Supports linear model estimation in Polars.

This package provides efficient rust implementations of common linear regression variants (OLS, WLS, Ridge, Elastic Net, Non-negative least squares, Recursive least squares) and exposes them as simple polars expressions which can easily be integrated into your workflow.

Why?

  1. High Performance: implementations are written in rust and make use of optimized rust linear-algebra crates & LAPACK routines. See benchmark section.
  2. Polars Integration: avoids unnecessary conversions from lazy to eager mode and to external libraries (e.g. numpy, sklearn) to do simple linear regressions. Chain least squares formulae like any other expression in polars.
  3. Efficient Implementations:
    • Numerically stable algorithms are chosen where appropriate (e.g. QR, Cholesky).
    • Flexible model specification allows arbitrary combination of sample weighting, L1/L2 regularization, & non-negativity constraints on parameters.
    • Efficient rank-1 update algorithms used for moving window regressions.
  4. Easy Parallelism: Computing OLS predictions, in parallel, across groups can not be easier: call .over() or group_by just like any other polars' expression and benefit from full Rust parallelism.
  5. Formula API: supports building models via patsy syntax: y ~ x1 + x2 + x3:x4 -1 (like statsmodels) which automatically converts to equivalent polars expressions.

Installation

First, you need to install Polars. Then run the below to install the polars-ols extension:

pip install polars-ols

API & Examples

Importing polars_ols will register the namespace least_squares provided by this package. You can build models either by either specifying polars expressions (e.g. pl.col(...)) for your targets and features or using the formula api (patsy syntax). All models support the following general (optional) arguments:

  • mode - a literal which determines the type of output produced by the model
  • null_policy - a literal which determines how to deal with missing data
  • add_intercept - a boolean specifying if an intercept feature should be added to the features
  • sample_weights - a column or expression providing non-negative weights applied to the samples

Remaining parameters are model specific, for example alpha penalty parameter used by regularized least squares models.

See below for basic usage examples.

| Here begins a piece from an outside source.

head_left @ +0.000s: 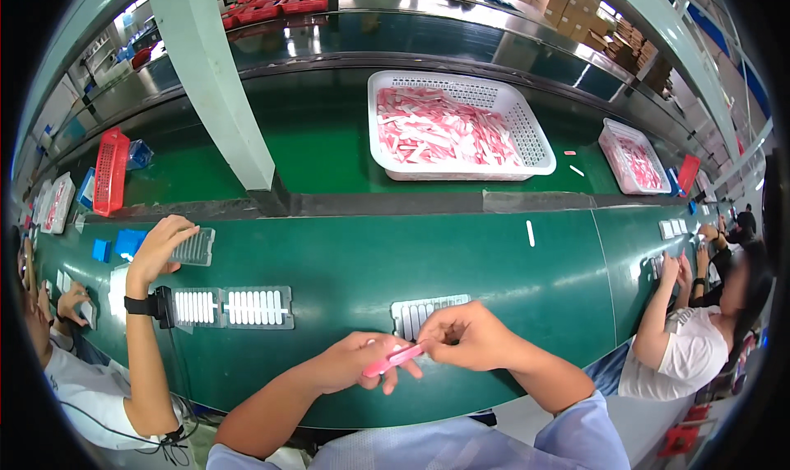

Please refer to the tests or demo notebook for detailed examples.

import polars as pl
import polars_ols as pls  # registers 'least_squares' namespace

df = pl.DataFrame({"y": [1.16, -2.16, -1.57, 0.21, 0.22, 1.6, -2.11, -2.92, -0.86, 0.47],
                   "x1": [0.72, -2.43, -0.63, 0.05, -0.07, 0.65, -0.02, -1.64, -0.92, -0.27],
                   "x2": [0.24, 0.18, -0.95, 0.23, 0.44, 1.01, -2.08, -1.36, 0.01, 0.75],
                   "group": [1, 1, 1, 1, 1, 2, 2, 2, 2, 2],
                   "weights": [0.34, 0.97, 0.39, 0.8, 0.57, 0.41, 0.19, 0.87, 0.06, 0.34],
                   })

lasso_expr = pl.col("y").least_squares.lasso(pl.col("x1"), pl.col("x2"), alpha=0.0001, add_intercept=True).over("group")
wls_expr = pls.compute_least_squares_from_formula("y ~ x1 + x2 -1", sample_weights=pl.col("weights"))

predictions = df.with_columns(lasso_expr.round(2).alias("predictions_lasso"),
                              wls_expr.round(2).alias("predictions_wls"))

print(predictions.head(5))
shape: (5, 7)
┌───────┬───────┬───────┬───────┬─────────┬───────────────────┬─────────────────┐
│ y     ┆ x1    ┆ x2    ┆ group ┆ weights ┆ predictions_lasso ┆ predictions_wls │
│ ---   ┆ ---   ┆ ---   ┆ ---   ┆ ---     ┆ ---               ┆ ---             │
│ f64   ┆ f64   ┆ f64   ┆ i64   ┆ f64     ┆ f64               ┆ f64             │
╞═══════╪═══════╪═══════╪═══════╪═════════╪═══════════════════╪═════════════════╡
│ 1.16  ┆ 0.72  ┆ 0.24  ┆ 1     ┆ 0.34    ┆ 0.97              ┆ 0.93            │
│ -2.16 ┆ -2.43 ┆ 0.18  ┆ 1     ┆ 0.97    ┆ -2.23             ┆ -2.18           │
│ -1.57 ┆ -0.63 ┆ -0.95 ┆ 1     ┆ 0.39    ┆ -1.54             ┆ -1.54           │
│ 0.21  ┆ 0.05  ┆ 0.23  ┆ 1     ┆ 0.8     ┆ 0.29              ┆ 0.27            │
│ 0.22  ┆ -0.07 ┆ 0.44  ┆ 1     ┆ 0.57    ┆ 0.37              ┆ 0.36            │
└───────┴───────┴───────┴───────┴─────────┴───────────────────┴─────────────────┘

The mode parameter is used to set the type of the output returned by all methods ("predictions", "residuals", "coefficients"). It defaults to returning predictions matching the input's length.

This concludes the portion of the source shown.